La cartilla prenatal es un documento oficial utilizado en los servicios de salud para el seguimiento del embarazo. Sirve como un registro detallado de la evolución de la gestación, permitiendo a los profesionales de la salud monitorear el estado de la madre y el bebé.

¿Qué contiene el Carnet Prenatal?

  • Datos personales de la madre: Nombre, edad, antecedentes médicos y obstétricos (Embarazos previos, enfermedades, cirugías, alergias, etc.).
  • Calendario de consultas prenatales.
  • Historial clínico.
  • Resultados de estudios y análisis: Controles médicos recomendados (Sangre, orina, ultrasonidos, glucosa, entre otros).
  • Control de peso y presión arterial.

Cuidados Prenatales

Los cuidados prenatales son el conjunto de medidas médicas, nutricionales y emocionales que una mujer embarazada debe seguir para asegurar el bienestar propio y del bebé. Su objetivo principal es prevenir complicaciones y detectar posibles riesgos a tiempo.

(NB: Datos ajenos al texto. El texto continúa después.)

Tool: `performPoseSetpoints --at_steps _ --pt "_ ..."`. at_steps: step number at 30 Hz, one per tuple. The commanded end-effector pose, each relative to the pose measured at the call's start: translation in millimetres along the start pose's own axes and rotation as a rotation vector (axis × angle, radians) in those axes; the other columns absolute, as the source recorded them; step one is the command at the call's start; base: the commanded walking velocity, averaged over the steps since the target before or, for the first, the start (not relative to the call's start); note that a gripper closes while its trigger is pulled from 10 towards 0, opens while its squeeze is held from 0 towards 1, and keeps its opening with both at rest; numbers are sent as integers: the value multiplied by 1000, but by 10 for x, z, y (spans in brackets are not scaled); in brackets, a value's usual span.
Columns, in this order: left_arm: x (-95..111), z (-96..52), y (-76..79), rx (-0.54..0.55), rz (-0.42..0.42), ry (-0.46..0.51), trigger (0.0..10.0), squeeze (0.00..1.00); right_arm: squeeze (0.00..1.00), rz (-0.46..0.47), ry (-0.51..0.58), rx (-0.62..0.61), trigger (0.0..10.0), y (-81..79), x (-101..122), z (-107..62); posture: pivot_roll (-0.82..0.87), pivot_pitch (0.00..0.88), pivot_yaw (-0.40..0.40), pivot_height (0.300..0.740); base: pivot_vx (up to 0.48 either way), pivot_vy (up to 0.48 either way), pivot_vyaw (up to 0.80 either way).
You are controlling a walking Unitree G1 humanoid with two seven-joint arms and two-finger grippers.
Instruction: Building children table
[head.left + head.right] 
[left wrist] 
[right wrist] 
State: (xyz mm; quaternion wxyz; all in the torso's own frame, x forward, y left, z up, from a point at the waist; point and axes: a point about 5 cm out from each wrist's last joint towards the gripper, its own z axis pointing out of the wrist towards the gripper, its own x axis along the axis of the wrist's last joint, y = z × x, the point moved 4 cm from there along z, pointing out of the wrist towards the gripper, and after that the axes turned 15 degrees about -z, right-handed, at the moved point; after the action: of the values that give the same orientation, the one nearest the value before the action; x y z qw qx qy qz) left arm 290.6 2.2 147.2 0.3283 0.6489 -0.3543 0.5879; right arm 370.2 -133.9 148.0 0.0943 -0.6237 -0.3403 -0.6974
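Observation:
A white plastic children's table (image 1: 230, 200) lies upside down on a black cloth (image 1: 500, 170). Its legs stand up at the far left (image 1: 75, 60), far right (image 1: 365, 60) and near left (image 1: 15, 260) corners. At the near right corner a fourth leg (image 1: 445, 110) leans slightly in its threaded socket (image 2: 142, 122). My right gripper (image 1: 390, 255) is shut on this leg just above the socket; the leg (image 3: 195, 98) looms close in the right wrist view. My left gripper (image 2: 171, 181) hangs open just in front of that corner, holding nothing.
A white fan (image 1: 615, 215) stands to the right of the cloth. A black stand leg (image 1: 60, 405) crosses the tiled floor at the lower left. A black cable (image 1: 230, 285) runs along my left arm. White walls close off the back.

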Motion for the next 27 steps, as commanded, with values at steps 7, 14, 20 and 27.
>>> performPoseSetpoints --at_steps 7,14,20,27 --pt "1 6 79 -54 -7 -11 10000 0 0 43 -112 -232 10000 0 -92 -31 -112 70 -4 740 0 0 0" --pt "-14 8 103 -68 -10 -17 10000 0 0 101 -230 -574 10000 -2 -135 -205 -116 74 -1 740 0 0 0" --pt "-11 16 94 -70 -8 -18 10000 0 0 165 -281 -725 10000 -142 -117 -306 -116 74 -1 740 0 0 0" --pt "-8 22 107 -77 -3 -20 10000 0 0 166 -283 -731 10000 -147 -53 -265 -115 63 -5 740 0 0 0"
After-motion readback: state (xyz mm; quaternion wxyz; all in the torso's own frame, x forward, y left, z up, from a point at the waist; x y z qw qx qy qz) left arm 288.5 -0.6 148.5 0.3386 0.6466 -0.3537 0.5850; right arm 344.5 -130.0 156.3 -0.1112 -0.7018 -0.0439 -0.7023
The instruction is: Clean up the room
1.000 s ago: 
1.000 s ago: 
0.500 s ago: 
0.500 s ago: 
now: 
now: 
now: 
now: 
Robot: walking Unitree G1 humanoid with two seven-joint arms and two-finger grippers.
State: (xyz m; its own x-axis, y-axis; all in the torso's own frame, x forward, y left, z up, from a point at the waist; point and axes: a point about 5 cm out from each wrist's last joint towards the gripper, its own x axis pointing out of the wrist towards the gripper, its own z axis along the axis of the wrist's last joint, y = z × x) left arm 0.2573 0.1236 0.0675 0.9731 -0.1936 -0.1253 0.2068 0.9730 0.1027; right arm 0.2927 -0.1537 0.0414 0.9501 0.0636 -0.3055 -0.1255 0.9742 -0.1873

Pruebas de Laboratorio y Gabinete en el Embarazo

Pruebas de Laboratorio

  • Análisis de sangre.
  • Pruebas de detección de infecciones.
  • Pruebas hormonales.
  • Pruebas para la detección de preeclampsia.

Pruebas de Gabinete

  • Ecografía obstétrica.
  • Monitoreo fetal.
  • Amniocentesis (en algunos casos).

Signos de Alarma en el Embarazo

  • Sangrado vaginal.
  • Dolor abdominal intenso.
  • Fiebre alta.
  • Hinchazón severa en manos, rostro o piernas.
  • Disminución de los movimientos fetales.
  • Dolor de cabeza persistente con visión borrosa.